„Was dit nu een debat over integratie”
Minister Van der Laan, nu een jaar in functie, verdedigde woensdag zijn integratiebegroting. Net zomin als zijn voorganger Vogelaar lukt het hem om leiding te geven aan het integratiedebat.
„Er is veel gezegd, maar werd er ook geluisterd”, vroeg Van der Laan (PvdA) zich woensdag hardop af. Het liep tegen het einde van een lang debat in de Tweede Kamer over de integratiebegroting voor 2010. Hij had al heel wat venijnige interrupties van Kamerleden aangehoord. „Ik hoorde hier meer monologen dan dialogen. Ging dit debat over het zoeken naar oplossingen? Was dit nu een debat over integratie?”Het was tekenend voor de stemming, woensdag. De behandeling van de begroting voltrok zich in een wat narrige sfeer. Van der Laan stoorde zich eraan dat de Kamer nauwelijks inging op zijn, zijns inziens fundamentele, visie op de integratie van nieuwe Nederlanders. „We staan in de samenleving steeds vaker met de ruggen naar elkaar en ik zou zeggen: laten we elkaar de gezichten toekeren.”
Multiculti
Iets meer dan een jaar is Van der Laan nu minister voor Integratie. In november vorig jaar moest hij onverwacht minister Vogelaar vervangen; zij had volgens haar partijleider Bos „geen gezag” meer om haar functie uit te oefenen.
Het opvallendste verschil met zijn voorganger, zo vinden Kamerleden: Van der Laan zoekt voortdurend naar nuance en evenwicht in het integratiedebat. Hij probeert niet te ”multiculti” te zijn, maar ook niet te rechts. „Als ik hier principieel ga zitten doen, hebben we tien keer per dag ruzie”, zei hij zelf al bij zijn aantreden.
Dat zal best, zeiden Kamerleden woensdag. Maar wat heeft de minister nu in dat jaar bereikt? Niet zo veel eigenlijk, concludeerden PVV en SP. Ook partijen zoals CDA en SGP vinden dat de bewindsman te weinig concrete maatregelen neemt.
Van der Laan reageerde geërgerd. „Ik heb vanaf de eerste dag allerlei maatregelen genomen. Moet ik een reclamepamflet gaan maken met wat ik allemaal gedaan heb? De Kamer behoort dat te weten en ik vind het verspilling van de tijd.”
De bewindsman wees er nog wel op dat gescheiden inburgeringsklasjes vanaf volgend jaar worden verboden, dat de huwelijksmigratie wordt teruggedrongen, dat de remigratiewet wordt aangescherpt, dat voortaan alleen nog remigranten van de eerste generatie in aanmerking voor een uitkering bij een terugkeer naar hun vaderland.

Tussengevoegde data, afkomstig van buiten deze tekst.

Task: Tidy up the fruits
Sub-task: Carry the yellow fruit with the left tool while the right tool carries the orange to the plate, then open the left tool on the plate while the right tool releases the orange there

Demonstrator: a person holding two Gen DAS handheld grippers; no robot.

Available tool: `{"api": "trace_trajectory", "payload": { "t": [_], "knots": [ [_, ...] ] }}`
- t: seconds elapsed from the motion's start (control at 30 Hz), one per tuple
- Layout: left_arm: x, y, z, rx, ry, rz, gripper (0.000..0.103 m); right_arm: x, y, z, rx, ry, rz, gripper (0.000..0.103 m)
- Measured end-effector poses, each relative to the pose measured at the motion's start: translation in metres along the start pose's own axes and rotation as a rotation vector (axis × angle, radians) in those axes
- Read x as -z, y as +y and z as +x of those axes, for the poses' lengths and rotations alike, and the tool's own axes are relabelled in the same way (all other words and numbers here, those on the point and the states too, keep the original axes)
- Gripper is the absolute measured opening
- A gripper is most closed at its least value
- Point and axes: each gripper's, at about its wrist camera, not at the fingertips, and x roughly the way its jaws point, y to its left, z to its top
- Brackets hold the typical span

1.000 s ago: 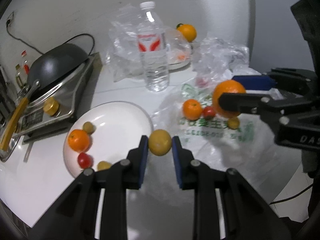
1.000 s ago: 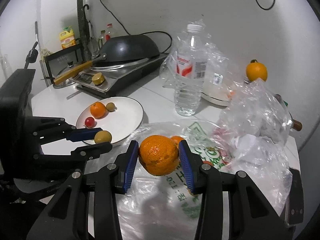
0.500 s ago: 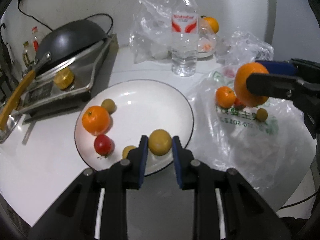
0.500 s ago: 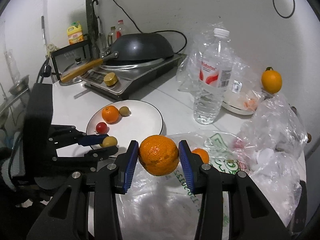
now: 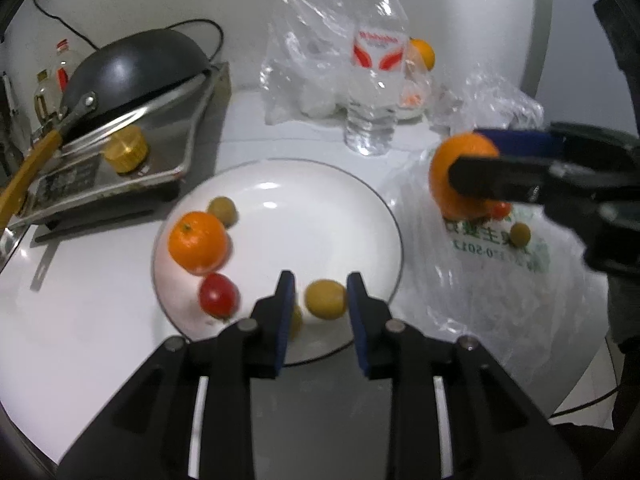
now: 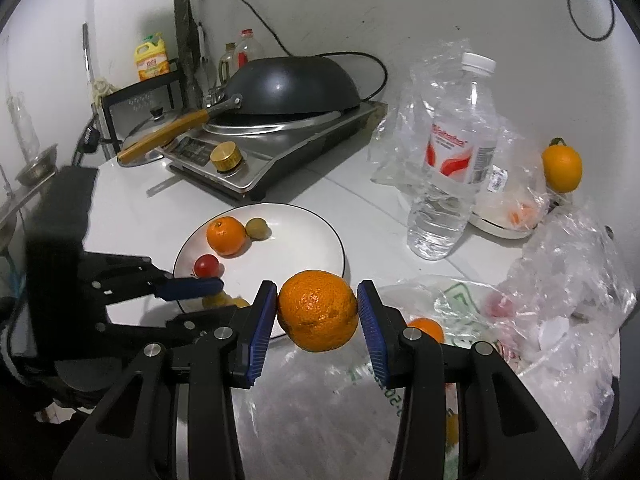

Maar voor de Kamer was het niet voldoende. „Bent u een minister van segregatie of een minister van integratie”, vroeg SP-Kamerlid Karabulut.
Een „beledigende vraag”, vond Van der Laan. „Als iemand aan u vraagt: bent u een moordenaar of bent u geen moordenaar, wat moet hij dan zeggen?” De drie grote politieke stromingen in dit land hebben al ruim 125 jaar een traditie in het bestrijden van segregatie, aldus de minister.
Leiderschap
GroenLinks-Kamerlid Dibi sprak vorig jaar, net na het aantreden van Van der Laan, de wens uit dat de kersverse bewindsman het integratiedebat naar zich zou toetrekken en allochtonen het gevoel zou geven erbij te horen. „Het kabinet laat alleen wat van zich horen als Wilders weer eens uit de slof schiet. Op die manier geeft het geen leiding aan een van de grootste problemen waar Nederland voor staat”, aldus Dibi. Een inspirerend en samenbindend leider, dat moest Van der Laan zijn.
Vooralsnog lukt het de bewindsman niet om die leiding aan het integratiedebat te geven.